La nouvelle convention doit accentuer la diversification des modes de rémunération de la médecine libérale. L’idée est de compléter le paiement à l’acte, qui restera prédominant, par le développement de forfaits mais aussi par un dispositif de paiement à la performance révisant l’actuel CAPI – contrat d’amélioration des pratiques individuelles. La volonté de la caisse serait de réintégrer la rémunération à la performance dans le système conventionnel contrairement au CAPI première formule qui avait été « vendu » directement aux médecins contre l’avis des syndicats et de l’Ordre. Par rapport au CAPI actuel, certains indicateurs de performance seraient modifiés, d’autres ajoutés. La maquette, selon le document de travail, comprendrait toujours un large volet de santé publique/prévention : vaccination contre la grippe, dépistage cancer du sein, iatrogénie (vasodilatateurs, benzodiazépines…) mais aussi dépistage du cancer du col de l’utérus (nouveau) et usage pertinent de l’antibiothérapie (nouveau). Le deuxième volet, relatif au suivi des pathologies chroniques, serait également amendé sur les thèmes du diabète (dosage de l’hémoglobine glycosylée, surveillance ophtalmologique, prévention cardiovasculaire des patients à haut risque par une statine, par l’aspirine) et de l’HTA. Enfin les indicateurs d’efficience/prescriptions seraient maintenus, l’objectif étant de « booster » le taux de prescription dans le répertoire des génériques (antibiotiques, IPP, statines, antihypertenseurs, antidépresseurs) et d’optimiser certaines prescriptions (IEC, antiagrégants plaquettaires). À ce stade, le projet ne convainc pas. « Ce n’est pas notre modèle, il n’y a aucune imagination », tranche le Dr Michel Combier, chef de file des généralistes de la CSMF.

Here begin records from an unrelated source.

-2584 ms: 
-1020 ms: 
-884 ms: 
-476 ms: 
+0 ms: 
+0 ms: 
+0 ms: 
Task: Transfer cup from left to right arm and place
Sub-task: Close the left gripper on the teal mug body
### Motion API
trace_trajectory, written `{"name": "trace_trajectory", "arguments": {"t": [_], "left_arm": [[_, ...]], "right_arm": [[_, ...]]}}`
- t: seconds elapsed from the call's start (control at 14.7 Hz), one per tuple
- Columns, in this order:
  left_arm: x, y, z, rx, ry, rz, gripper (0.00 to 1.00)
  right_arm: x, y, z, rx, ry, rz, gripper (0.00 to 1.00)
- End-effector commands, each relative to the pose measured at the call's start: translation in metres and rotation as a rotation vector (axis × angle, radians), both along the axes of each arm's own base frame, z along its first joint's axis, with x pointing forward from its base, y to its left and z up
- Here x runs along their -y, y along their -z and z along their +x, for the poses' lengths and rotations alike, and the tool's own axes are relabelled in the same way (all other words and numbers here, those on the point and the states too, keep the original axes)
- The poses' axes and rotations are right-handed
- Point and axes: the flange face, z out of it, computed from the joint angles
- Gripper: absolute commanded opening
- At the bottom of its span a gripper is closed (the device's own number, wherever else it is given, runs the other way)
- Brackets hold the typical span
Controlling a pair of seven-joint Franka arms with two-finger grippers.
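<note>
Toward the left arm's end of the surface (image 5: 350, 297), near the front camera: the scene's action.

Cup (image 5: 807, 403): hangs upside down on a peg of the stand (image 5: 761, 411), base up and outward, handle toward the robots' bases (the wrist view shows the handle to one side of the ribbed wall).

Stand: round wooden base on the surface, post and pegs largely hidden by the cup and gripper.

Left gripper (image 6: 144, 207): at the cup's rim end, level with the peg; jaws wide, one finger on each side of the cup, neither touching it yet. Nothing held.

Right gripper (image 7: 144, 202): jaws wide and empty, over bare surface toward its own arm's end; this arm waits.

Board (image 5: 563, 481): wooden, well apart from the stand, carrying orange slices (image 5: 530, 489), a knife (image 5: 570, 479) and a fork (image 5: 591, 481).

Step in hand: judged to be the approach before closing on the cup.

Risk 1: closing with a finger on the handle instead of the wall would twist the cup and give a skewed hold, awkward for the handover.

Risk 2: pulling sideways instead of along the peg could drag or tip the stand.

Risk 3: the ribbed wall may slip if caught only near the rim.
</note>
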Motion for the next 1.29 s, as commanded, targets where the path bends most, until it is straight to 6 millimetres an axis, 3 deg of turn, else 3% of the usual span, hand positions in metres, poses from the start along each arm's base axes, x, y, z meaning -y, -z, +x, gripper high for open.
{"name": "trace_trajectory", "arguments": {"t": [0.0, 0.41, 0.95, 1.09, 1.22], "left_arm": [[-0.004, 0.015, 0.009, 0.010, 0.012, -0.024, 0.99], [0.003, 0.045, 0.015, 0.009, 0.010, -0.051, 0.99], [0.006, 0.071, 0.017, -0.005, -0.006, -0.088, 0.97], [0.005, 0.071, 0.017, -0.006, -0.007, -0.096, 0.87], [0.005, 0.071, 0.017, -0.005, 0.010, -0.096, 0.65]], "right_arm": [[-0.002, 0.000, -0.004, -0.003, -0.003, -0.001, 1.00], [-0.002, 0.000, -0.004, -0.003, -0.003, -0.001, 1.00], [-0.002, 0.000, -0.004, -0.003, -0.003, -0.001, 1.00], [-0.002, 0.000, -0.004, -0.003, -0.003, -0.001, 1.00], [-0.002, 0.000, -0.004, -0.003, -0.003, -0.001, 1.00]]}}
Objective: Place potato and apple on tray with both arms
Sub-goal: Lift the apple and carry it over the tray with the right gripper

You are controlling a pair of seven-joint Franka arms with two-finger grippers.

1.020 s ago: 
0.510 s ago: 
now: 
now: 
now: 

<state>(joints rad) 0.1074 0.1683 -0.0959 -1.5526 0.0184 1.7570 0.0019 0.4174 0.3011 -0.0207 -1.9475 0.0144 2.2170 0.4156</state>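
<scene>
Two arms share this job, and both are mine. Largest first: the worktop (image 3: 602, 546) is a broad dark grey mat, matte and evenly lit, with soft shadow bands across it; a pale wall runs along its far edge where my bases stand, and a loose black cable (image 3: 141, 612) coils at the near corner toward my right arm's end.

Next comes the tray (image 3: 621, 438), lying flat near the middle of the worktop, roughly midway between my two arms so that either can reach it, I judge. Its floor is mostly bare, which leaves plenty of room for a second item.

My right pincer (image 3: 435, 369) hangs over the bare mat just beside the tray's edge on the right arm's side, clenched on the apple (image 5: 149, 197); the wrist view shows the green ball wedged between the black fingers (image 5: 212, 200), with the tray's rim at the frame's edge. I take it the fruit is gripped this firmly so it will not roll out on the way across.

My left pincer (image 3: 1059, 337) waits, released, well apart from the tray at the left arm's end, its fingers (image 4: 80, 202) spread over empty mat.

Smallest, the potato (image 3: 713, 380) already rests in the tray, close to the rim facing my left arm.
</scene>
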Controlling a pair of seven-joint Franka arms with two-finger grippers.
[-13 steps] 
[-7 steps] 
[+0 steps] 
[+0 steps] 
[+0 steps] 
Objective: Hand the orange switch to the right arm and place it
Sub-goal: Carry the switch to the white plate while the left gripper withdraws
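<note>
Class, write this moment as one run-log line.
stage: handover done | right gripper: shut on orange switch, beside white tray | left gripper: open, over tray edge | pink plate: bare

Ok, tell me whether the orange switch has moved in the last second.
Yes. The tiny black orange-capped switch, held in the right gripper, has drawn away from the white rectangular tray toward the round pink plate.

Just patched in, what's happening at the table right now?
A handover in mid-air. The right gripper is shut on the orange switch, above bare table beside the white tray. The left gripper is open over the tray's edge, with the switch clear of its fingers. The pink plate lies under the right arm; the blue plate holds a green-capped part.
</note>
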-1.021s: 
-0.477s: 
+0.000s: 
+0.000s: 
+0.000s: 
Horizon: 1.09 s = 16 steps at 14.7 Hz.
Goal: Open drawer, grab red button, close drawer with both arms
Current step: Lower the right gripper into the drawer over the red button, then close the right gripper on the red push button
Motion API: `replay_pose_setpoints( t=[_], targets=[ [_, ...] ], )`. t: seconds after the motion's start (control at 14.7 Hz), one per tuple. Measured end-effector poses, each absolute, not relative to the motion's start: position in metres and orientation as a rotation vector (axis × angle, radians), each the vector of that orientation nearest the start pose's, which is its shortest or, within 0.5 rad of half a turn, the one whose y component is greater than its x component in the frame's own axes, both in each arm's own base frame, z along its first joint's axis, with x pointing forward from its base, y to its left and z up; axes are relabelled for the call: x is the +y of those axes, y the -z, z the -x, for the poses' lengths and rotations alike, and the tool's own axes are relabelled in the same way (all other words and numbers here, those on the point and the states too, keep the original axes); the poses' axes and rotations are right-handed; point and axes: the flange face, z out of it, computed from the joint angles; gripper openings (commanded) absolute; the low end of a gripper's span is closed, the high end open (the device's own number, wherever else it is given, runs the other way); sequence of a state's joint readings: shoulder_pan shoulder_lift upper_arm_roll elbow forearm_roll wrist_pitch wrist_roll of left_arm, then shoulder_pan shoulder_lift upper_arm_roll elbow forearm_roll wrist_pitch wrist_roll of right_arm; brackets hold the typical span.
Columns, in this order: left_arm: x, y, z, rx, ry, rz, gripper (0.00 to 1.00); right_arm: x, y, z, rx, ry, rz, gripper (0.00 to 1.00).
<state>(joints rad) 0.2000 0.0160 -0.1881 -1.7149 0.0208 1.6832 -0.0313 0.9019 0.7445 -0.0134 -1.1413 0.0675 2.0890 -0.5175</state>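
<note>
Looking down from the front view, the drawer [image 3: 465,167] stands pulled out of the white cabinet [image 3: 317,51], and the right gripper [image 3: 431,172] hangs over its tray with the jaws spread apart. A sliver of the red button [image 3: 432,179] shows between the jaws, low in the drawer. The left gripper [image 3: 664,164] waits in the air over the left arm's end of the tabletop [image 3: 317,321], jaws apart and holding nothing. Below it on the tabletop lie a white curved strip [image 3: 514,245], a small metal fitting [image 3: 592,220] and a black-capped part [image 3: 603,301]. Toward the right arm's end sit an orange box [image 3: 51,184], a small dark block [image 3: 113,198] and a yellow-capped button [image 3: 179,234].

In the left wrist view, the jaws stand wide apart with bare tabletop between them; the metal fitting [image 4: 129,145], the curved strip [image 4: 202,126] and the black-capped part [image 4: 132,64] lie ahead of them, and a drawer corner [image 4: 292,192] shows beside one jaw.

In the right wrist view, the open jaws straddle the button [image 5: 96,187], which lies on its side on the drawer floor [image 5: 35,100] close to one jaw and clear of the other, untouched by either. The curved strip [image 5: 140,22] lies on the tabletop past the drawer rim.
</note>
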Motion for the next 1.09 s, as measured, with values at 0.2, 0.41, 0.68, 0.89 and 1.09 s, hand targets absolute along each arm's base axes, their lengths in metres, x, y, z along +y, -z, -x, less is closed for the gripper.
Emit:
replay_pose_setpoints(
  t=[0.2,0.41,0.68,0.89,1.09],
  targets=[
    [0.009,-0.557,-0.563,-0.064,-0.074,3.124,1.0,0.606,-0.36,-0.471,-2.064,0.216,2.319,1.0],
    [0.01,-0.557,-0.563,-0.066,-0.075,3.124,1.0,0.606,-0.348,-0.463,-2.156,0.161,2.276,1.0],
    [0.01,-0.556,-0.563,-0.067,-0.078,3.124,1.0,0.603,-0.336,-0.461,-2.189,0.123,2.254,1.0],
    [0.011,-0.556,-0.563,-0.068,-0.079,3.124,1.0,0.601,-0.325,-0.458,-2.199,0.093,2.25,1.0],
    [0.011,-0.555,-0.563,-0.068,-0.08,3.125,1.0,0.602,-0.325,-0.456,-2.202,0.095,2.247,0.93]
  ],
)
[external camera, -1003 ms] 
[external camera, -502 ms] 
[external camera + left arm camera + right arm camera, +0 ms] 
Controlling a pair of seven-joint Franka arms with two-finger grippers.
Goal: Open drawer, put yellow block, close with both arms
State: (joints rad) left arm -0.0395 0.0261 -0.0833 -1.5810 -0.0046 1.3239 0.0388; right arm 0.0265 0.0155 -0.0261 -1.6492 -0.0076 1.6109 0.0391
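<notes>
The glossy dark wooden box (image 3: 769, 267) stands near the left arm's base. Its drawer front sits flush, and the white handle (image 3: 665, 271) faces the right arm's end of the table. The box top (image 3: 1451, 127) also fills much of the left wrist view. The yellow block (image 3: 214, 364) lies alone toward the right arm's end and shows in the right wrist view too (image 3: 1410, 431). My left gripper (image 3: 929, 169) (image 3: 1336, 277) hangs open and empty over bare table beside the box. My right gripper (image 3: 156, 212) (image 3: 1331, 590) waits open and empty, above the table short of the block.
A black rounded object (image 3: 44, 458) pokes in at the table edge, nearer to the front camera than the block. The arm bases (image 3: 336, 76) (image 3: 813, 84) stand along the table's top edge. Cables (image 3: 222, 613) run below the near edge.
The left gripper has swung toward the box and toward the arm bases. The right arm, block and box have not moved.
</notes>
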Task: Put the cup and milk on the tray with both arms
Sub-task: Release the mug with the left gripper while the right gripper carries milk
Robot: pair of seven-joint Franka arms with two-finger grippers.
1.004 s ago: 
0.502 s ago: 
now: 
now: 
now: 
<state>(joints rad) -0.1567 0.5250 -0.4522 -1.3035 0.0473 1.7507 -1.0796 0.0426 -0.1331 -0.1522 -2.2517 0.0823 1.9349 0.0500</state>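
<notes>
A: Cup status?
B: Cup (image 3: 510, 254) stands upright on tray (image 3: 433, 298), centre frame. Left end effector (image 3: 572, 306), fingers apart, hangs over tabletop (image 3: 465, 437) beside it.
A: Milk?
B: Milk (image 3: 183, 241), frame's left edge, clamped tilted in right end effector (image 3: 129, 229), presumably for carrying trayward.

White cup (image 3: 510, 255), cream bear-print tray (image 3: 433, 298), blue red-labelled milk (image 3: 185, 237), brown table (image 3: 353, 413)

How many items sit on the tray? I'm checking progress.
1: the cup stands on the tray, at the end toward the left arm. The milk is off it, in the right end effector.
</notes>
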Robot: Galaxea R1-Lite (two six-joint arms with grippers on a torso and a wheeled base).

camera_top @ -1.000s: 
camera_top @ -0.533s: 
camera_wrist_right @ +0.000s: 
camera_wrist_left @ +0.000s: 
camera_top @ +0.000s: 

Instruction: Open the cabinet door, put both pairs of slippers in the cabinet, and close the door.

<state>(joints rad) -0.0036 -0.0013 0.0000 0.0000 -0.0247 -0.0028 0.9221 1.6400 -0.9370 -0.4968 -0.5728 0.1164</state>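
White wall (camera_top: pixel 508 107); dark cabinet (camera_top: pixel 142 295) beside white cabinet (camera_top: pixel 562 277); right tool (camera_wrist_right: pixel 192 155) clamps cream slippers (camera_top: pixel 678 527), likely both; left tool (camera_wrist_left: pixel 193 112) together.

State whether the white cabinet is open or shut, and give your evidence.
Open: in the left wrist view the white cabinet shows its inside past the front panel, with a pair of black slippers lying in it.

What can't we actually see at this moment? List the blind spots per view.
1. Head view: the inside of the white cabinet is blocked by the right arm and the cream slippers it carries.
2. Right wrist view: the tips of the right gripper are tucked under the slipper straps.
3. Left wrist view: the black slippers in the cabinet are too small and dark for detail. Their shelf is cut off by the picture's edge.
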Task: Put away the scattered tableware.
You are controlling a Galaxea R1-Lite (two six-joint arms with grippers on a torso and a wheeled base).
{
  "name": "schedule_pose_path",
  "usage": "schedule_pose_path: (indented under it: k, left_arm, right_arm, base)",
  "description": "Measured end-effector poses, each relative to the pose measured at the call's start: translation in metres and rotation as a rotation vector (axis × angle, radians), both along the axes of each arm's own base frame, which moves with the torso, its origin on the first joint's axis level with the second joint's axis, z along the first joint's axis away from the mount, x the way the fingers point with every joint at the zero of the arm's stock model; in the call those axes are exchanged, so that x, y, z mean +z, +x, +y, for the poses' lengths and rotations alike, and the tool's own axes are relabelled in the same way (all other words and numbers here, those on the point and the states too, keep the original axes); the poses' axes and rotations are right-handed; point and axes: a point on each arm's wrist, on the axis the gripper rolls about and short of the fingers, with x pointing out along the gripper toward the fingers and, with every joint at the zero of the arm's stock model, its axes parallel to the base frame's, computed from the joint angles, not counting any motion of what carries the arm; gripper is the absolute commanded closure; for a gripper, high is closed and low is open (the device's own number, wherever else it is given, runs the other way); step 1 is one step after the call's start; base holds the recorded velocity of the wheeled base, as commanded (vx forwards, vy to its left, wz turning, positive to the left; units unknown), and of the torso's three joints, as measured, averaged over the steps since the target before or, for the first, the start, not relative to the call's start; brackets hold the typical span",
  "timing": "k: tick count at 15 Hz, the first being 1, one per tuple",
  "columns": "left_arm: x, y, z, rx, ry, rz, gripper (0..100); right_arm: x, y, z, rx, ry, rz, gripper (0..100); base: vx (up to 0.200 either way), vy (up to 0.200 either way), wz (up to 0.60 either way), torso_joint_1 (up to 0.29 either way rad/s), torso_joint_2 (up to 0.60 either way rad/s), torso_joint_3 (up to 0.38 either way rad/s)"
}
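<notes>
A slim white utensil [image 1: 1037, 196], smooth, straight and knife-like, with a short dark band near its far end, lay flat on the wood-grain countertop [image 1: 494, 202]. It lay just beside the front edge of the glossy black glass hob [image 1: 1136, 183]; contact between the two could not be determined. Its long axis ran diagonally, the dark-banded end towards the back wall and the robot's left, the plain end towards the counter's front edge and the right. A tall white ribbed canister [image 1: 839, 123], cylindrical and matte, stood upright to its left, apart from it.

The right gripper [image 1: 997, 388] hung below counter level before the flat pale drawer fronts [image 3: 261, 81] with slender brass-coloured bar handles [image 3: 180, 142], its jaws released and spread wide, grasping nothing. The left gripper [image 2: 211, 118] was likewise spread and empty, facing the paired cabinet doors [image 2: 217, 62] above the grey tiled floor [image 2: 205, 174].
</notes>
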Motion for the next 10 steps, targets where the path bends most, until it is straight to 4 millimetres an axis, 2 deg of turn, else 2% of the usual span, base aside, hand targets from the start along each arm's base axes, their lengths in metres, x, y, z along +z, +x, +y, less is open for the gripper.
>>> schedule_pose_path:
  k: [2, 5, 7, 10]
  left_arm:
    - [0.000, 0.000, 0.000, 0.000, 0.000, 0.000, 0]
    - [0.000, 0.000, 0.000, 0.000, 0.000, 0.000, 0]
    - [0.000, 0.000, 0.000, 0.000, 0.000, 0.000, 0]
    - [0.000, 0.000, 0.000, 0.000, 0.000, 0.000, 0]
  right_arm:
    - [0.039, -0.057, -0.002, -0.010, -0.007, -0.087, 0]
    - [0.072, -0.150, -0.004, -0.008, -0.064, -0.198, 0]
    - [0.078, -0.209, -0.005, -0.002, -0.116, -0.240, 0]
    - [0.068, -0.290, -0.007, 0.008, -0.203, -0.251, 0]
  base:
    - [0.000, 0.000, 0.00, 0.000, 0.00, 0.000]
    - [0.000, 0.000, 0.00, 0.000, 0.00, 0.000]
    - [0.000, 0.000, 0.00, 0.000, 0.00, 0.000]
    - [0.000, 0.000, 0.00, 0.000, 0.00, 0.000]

• Médecin traitant : un forfait pour tous mais… minoré
Jusqu’à présent, seul le rôle du médecin traitant dans le suivi des patients en ALD était valorisé à travers le forfait spécifique de 40 euros (pour coordination, suivi, actualisation du protocole de soins). Sans remettre en cause ce principe, la caisse envisage un « reprofilage de cette rémunération » qui permettrait de mieux tenir compte des missions du médecin traitant concernant l’ensemble des patients. MG-France plaide depuis longtemps pour une généralisation du forfait. Reste que l’« hypothèse » financièreretenue par la caisse ne risque pas de soulever l’enthousiasme. Selon ce projet, le forfait ALD de 40 euros serait remplacé par un forfait par patient en ALD de 23 euros et par un autre forfait par patient non-ALD (médecin traitant) de 5 euros. Le coût pour la CNAM serait limité : 14 millions d’euros. Mais 23 000 généralistes seraient perdants dans l’affaire (à raison de 800 euros par an en moyenne), soit 40 % de l’effectif. Pour les « gagnants », le bénéfice moyen serait de 914 euros. Difficile à signer pour les syndicats.
• Alzheimer : aide au repérage et consultation dédiée
La CNAM veut impliquer davantage les médecins généralistes dans la prise en charge de la maladie d’Alzheimer. Plusieurs mesures sont envisagées. La CNAM s’engagerait à fournir aux médecins des outils pour faciliter la détection et le diagnostic (auto questionnaires pour les patients en salle d’attente, supports de tests, carnets de suivis…), des guides avec l’appui de la HAS ou encore de la formation dédiée sur ce sujet. Pour les patients en ALD 15 (Alzheimer), une consultation longue annuelle au domicile en présence des aidants serait mise en place et valorisée (le montant n’est pas précisé). Elle permettrait de faire une « analyse globale de la situation du patient dans son environnement ».
Les médecins délégués de l’assurance-maladie seraient chargés de diffuser, lors des entretiens confraternels, les recommandations HAS portant sur les traitements en particulier neuroleptiques.